Brief: Your answer must be the exact lines below, starting with the line with "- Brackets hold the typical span" and going on through the line with "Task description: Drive", both included, with no pictures.

Data section:

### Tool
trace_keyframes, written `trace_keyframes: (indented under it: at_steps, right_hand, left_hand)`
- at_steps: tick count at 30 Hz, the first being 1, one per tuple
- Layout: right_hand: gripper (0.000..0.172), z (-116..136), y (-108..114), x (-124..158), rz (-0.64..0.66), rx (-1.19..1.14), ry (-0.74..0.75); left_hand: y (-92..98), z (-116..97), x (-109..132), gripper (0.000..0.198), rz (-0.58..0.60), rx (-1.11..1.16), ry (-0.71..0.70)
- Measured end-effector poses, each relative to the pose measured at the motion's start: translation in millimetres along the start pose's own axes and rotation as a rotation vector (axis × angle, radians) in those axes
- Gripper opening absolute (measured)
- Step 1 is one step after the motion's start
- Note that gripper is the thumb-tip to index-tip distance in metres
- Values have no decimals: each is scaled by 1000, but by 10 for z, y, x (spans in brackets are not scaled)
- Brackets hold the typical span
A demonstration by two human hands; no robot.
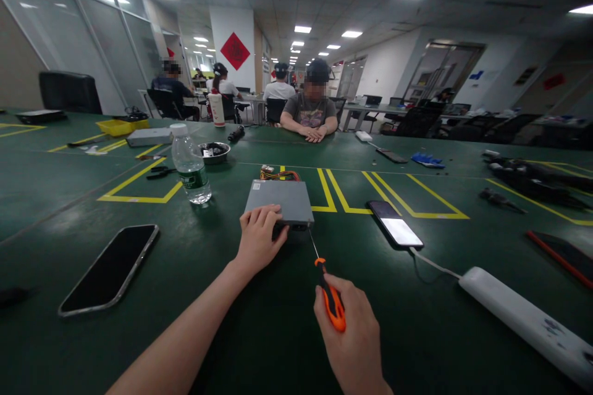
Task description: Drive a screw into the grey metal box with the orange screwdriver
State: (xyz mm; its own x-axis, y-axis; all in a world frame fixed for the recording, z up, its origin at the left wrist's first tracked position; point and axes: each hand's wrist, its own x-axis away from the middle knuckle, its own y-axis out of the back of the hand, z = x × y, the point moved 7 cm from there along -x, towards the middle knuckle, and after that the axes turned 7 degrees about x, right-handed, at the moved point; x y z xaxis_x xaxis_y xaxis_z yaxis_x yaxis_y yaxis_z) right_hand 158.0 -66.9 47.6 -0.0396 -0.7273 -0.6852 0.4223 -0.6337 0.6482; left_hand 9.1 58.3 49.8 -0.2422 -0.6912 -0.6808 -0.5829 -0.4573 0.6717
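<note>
My left hand (257, 237) rests on the near edge of a flat grey metal box (280, 200) on the green table, its fingers curled over the box's front. Coloured wires (278, 174) stick out behind the box. My right hand (353, 336) is closed round the orange and black handle of a screwdriver (330, 297). The thin shaft points forward and its tip reaches the box's near right corner.
A dark phone (111, 267) lies at the left, and a lit phone (395, 224) on a cable at the right, near a white power strip (523, 316). A water bottle (191, 165) and a metal bowl (214, 152) stand behind. A person sits opposite with hands on the table.
</note>
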Motion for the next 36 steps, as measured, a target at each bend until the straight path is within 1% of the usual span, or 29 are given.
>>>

Expected answer:
- Brackets hold the typical span
A demonstration by two human hands; no robot.
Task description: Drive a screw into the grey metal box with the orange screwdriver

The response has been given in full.